Tally how many lines of these entries hold the string "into". Return the number alone.
----
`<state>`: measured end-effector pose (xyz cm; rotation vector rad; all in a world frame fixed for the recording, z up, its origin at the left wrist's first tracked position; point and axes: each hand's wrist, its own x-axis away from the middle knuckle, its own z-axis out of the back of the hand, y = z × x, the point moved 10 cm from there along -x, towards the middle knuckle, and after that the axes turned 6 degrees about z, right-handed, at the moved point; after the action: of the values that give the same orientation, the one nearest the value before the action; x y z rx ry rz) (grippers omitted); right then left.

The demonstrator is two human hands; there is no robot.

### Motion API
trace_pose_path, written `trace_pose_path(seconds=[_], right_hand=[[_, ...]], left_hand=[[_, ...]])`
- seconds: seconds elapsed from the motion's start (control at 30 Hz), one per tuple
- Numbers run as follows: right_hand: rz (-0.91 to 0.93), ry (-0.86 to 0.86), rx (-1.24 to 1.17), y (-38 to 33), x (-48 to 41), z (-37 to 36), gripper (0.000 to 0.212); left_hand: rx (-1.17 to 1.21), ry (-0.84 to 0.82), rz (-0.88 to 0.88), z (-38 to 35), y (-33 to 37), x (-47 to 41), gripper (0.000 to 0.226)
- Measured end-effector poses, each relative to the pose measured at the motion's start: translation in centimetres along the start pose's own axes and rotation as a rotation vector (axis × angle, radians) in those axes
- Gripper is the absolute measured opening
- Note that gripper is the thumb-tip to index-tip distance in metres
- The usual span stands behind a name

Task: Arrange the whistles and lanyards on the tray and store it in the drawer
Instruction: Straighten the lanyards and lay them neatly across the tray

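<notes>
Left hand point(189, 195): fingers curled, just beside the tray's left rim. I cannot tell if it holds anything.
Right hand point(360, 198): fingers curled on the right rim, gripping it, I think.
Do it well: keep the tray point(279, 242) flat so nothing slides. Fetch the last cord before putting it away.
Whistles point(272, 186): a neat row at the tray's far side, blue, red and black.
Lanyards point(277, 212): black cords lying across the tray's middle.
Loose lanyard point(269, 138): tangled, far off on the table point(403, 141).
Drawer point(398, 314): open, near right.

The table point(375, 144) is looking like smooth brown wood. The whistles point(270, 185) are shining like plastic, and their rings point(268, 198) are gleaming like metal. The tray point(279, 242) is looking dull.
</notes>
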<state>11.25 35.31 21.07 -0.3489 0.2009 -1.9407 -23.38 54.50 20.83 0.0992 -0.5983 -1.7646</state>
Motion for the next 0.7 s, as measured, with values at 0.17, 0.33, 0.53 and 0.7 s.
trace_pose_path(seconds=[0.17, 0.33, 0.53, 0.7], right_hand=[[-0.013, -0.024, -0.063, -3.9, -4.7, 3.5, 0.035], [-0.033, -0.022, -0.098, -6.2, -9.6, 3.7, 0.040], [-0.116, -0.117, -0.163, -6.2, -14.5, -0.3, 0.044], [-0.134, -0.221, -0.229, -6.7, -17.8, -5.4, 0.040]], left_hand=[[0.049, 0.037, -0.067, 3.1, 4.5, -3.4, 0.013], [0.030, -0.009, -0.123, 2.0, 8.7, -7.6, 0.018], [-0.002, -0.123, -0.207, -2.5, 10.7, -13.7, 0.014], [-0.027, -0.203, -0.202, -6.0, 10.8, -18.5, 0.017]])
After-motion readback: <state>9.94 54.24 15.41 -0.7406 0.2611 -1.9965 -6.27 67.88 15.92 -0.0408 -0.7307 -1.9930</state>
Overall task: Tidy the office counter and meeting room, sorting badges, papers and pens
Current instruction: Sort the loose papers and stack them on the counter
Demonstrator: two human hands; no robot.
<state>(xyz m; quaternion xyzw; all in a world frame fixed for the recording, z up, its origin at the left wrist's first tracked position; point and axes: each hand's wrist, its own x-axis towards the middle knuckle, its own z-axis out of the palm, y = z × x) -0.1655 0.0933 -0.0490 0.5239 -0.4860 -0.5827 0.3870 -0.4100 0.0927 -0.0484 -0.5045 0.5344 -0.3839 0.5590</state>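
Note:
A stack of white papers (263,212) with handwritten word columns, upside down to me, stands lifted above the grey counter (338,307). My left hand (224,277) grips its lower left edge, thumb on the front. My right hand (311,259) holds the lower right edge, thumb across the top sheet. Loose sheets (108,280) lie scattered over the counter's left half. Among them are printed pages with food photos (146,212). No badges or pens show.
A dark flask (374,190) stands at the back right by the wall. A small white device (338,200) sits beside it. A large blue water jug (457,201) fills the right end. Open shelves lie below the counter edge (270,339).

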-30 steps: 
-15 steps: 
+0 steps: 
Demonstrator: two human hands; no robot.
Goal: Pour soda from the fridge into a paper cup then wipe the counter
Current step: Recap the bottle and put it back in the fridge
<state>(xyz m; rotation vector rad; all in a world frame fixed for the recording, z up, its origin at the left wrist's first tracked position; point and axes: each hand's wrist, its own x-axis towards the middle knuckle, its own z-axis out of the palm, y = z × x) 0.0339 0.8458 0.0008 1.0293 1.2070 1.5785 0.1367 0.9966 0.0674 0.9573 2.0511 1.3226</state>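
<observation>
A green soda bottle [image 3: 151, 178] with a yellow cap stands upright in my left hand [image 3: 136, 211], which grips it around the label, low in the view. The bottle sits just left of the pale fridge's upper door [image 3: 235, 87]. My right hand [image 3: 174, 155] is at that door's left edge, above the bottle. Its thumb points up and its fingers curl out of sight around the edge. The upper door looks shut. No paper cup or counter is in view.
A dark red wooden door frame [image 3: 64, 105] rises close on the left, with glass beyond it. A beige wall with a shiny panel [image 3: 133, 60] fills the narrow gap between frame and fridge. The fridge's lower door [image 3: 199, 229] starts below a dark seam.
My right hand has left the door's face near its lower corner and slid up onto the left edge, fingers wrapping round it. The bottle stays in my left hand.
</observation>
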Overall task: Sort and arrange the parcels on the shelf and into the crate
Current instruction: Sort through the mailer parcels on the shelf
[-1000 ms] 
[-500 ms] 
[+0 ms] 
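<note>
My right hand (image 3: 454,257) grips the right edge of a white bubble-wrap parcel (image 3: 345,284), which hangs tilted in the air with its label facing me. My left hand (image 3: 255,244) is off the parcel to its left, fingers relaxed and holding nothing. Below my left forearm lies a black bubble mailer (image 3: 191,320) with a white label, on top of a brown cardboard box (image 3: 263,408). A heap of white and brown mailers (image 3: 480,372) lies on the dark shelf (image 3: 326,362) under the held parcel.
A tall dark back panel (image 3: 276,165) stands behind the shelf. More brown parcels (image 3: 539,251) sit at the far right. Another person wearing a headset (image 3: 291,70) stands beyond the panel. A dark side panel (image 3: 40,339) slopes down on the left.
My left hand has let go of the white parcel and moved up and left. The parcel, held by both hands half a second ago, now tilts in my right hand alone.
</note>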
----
**SOLUTION FOR THIS TASK:**
2